President Obama’s re-election campaign machine is fired up and on a roll from Manhattan to Hollywood, where the president will appear in two dazzling fundraisers with all the Tinseltown trimmings on Monday. But it may be too much, too soon.

“Unfortunately, the President has made a decision that he is going to go into full campaign mode now, 14 months before the election, and that is his decision,” says House Majority Leader Eric Cantor, Virginia Republican.

“What he is going to find when he goes traveling out to Republican districts across the country is that people don’t want their taxes raised. And every time he goes to identify a bridge or another project that is yet not funded and is in disrepair, he is going to remind people that it was his stimulus that was unable to deliver the needed funds to address those projects,” Mr. Cantor adds.


“I think at the end of the day Rick Perry will win the nomination, and I think he’ll win the election.”

(Former presidential hopeful and Forbes CEO Steve Forbes, to Yahoo’s “Daily Ticker.”)

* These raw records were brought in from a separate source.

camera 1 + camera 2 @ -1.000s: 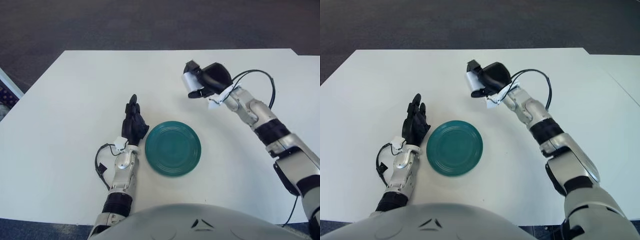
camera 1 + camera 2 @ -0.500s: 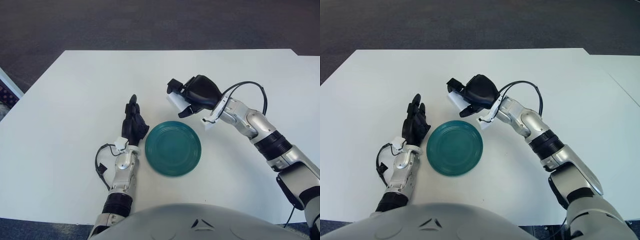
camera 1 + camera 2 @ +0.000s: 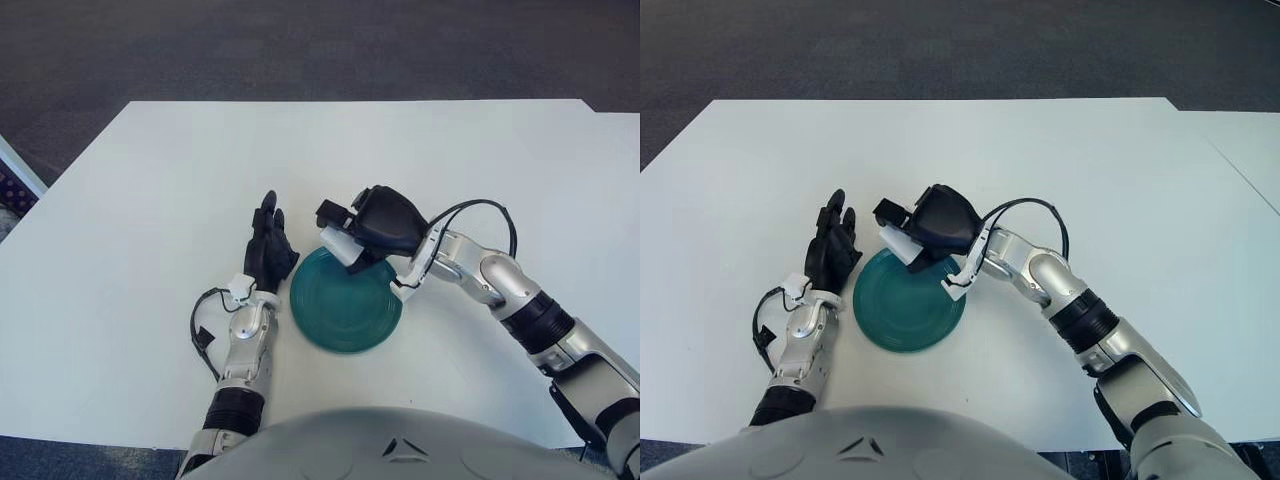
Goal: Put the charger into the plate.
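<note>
The right hand [image 3: 372, 228] grips the white charger [image 3: 338, 245], its fingers wrapped round it from above, and holds it over the plate's [image 3: 345, 318] rim at about 11 o'clock; whether the charger touches the rim I cannot tell. To finish well, the hand should likely carry it a little toward 5 o'clock so it sits over the plate's middle, lower it until it rests on the green surface, then loosen the fingers without dragging it; let go at the rim and it could tip off onto the table [image 3: 140, 200]. The left hand [image 3: 269, 249], fingers straight and holding nothing, shows just beside the plate at 9 o'clock, near the charger but apart from it. A cable [image 3: 480, 208] loops at the right wrist, away from the plate.
</note>
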You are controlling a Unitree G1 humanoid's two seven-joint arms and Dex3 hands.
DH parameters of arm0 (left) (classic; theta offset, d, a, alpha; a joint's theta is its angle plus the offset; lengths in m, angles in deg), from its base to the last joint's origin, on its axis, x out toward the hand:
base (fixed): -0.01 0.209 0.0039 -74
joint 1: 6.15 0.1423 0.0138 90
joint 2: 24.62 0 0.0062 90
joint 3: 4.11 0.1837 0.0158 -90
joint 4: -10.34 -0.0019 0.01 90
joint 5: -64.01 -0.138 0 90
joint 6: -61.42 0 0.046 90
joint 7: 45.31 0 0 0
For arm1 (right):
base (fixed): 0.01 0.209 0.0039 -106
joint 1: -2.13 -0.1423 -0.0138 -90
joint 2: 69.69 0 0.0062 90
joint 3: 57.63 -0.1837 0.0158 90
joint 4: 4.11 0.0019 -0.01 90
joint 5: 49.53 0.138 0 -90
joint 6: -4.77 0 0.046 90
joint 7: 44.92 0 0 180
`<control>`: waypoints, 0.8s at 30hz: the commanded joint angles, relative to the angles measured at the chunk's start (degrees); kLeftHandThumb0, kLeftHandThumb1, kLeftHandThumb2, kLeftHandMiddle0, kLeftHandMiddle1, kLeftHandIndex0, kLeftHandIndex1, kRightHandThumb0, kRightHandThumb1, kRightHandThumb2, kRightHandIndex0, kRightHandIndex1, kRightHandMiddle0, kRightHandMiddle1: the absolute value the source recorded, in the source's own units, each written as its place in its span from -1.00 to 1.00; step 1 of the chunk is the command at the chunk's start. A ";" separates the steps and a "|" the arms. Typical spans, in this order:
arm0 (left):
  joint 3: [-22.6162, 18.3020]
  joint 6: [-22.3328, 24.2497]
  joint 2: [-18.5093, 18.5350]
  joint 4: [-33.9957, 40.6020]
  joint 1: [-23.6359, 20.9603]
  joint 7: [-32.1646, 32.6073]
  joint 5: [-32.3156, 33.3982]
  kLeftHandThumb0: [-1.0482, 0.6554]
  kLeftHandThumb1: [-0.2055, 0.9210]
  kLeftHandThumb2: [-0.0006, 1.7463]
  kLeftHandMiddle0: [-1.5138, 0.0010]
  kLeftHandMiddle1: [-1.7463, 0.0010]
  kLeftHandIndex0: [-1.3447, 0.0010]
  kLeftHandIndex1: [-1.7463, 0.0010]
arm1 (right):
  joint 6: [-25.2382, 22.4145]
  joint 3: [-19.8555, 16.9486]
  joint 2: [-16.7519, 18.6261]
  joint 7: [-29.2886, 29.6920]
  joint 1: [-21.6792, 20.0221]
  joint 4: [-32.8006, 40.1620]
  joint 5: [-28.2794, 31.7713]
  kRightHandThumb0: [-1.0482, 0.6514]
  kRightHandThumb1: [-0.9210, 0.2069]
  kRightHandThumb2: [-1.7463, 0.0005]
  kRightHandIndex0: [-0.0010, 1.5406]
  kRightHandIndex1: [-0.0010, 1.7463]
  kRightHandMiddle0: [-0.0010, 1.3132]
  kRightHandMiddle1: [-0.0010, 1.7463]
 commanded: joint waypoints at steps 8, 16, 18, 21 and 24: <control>0.49 -4.09 -2.76 -3.23 2.93 3.19 -4.20 -0.97 1.00 0.23 0.75 0.99 1.00 0.68 | 3.36 2.46 0.41 0.28 0.99 -1.51 -1.55 -0.35 -0.98 0.45 0.65 1.00 0.59 1.00; 3.63 3.10 -2.41 4.57 5.15 5.44 -7.43 -1.00 1.00 0.21 0.87 1.00 1.00 0.75 | 5.69 4.61 -0.30 -2.19 0.31 -3.64 -2.61 -0.35 -0.97 0.45 0.64 1.00 0.54 1.00; 4.18 5.36 -2.29 6.43 5.76 5.42 -7.04 -1.00 1.00 0.21 0.89 1.00 1.00 0.75 | 6.02 5.07 -0.31 -2.18 0.33 -4.03 -3.31 -0.35 -0.95 0.44 0.63 1.00 0.42 1.00; 4.33 8.93 -2.74 8.28 6.29 5.25 -4.99 -1.00 1.00 0.19 0.91 1.00 1.00 0.73 | 7.34 6.01 -0.54 -3.05 -0.01 -5.42 -3.33 -0.34 -0.92 0.43 0.59 1.00 0.30 1.00; 3.80 8.29 -3.18 7.50 6.01 5.01 -3.38 -1.00 1.00 0.17 0.92 1.00 1.00 0.69 | 8.19 6.57 -0.48 -5.86 0.09 -6.27 -1.77 -0.33 -0.89 0.42 0.55 1.00 0.29 1.00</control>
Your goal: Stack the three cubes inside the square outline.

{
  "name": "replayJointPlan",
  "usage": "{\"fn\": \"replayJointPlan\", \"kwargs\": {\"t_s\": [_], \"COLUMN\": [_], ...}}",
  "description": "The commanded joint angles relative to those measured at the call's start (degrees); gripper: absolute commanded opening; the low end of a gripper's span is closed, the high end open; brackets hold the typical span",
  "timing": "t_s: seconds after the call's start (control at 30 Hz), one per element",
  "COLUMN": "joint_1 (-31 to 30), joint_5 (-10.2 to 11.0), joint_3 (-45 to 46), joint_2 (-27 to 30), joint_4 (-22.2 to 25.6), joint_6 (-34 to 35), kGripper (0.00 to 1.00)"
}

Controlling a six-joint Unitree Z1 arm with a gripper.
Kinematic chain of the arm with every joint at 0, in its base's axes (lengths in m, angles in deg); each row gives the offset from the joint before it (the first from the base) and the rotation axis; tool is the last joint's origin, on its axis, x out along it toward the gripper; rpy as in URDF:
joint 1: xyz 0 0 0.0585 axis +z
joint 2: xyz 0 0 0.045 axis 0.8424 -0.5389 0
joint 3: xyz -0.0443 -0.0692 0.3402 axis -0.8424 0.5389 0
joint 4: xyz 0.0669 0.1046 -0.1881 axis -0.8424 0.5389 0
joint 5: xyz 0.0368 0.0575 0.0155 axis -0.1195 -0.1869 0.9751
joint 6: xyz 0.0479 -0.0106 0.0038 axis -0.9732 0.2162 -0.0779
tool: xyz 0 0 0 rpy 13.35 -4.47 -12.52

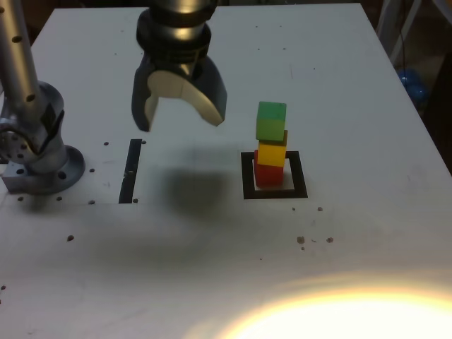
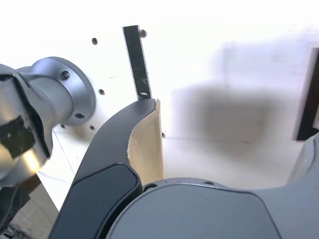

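The exterior view looks down on the table [image 1: 367, 233] from its front; the wrist view sits close, and both probably share the black strip [image 1: 131, 171].

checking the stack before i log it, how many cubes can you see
3, all in one stack inside the square outline: red cube at the bottom, yellow cube on it, green cube on top. None elsewhere on the table.

White table [image 1: 367, 141] with bright glare [image 1: 353, 314] at front.
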Motion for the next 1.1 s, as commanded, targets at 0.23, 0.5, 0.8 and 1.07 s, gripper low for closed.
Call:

Are political parties getting their news from different sources? Asked if the economy would be better or “fully recovered” in one year, six-out-of 10 Democrats replied, yes. Uh-huh. Of course. Among Republicans, 28 percent expect a recovery — all this according to Gallup.

“With the economy and unemployment firmly atop Americans’ list of the most important problem facing the United States, both the health of the overall economy and Americans’ perceptions of its health have obvious implications for President Obama as he seeks re-election next year,” observes Gallup analyst Jeffrey Jones.


Sure to get Civil War buffs buzzing: Binghamton University historian J. David Hacker says that the Civil War took a toll far more severe than previously estimated. Based on a new analysis of census data, Mr. Hacker says the war’s dead numbered about 750,000, which is 20 percent higher than the commonly cited figure of 620,000. His findings will be published in Civil War History in December.

“The traditional estimate has become iconic. It’s been quoted for the last hundred years or more,” Mr. Hacker says. “If you go with that total for a minute — 620,000 — the number of men dying in the Civil War is more than in all other American wars from the American Revolution through the Korean War combined. And consider that the American population in 1860 was about 31 million people, about one-tenth the size it is today. If the war were fought today, the number of deaths would total 6.2 million.”


• 52 percent of U.S. voters say that, regardless of whom they support, the Republican candidate will win the 2012 presidential election.

• 82 percent of Republicans, 51 percent of independents, 31 percent of Democrats, 73 percent of conservatives and 27 percent of liberals agree.

• 38 percent of voters overall say President Obamawill win in 2012.

• 12 percent of Republicans, 36 percent of independents, 59 percent of Democrats, 20 percent of conservatives and 57 percent of liberals agree.

• 50 percent of voters overall would support Mr. Obama if the election were held today, 41 percent would support Rick Perry.

• 49 percent of voters would support Mr. Obama, 44 percent would support Sarah Palin.

• 46 percent would support Mr. Obama, 44 percent would support Mitt Romney.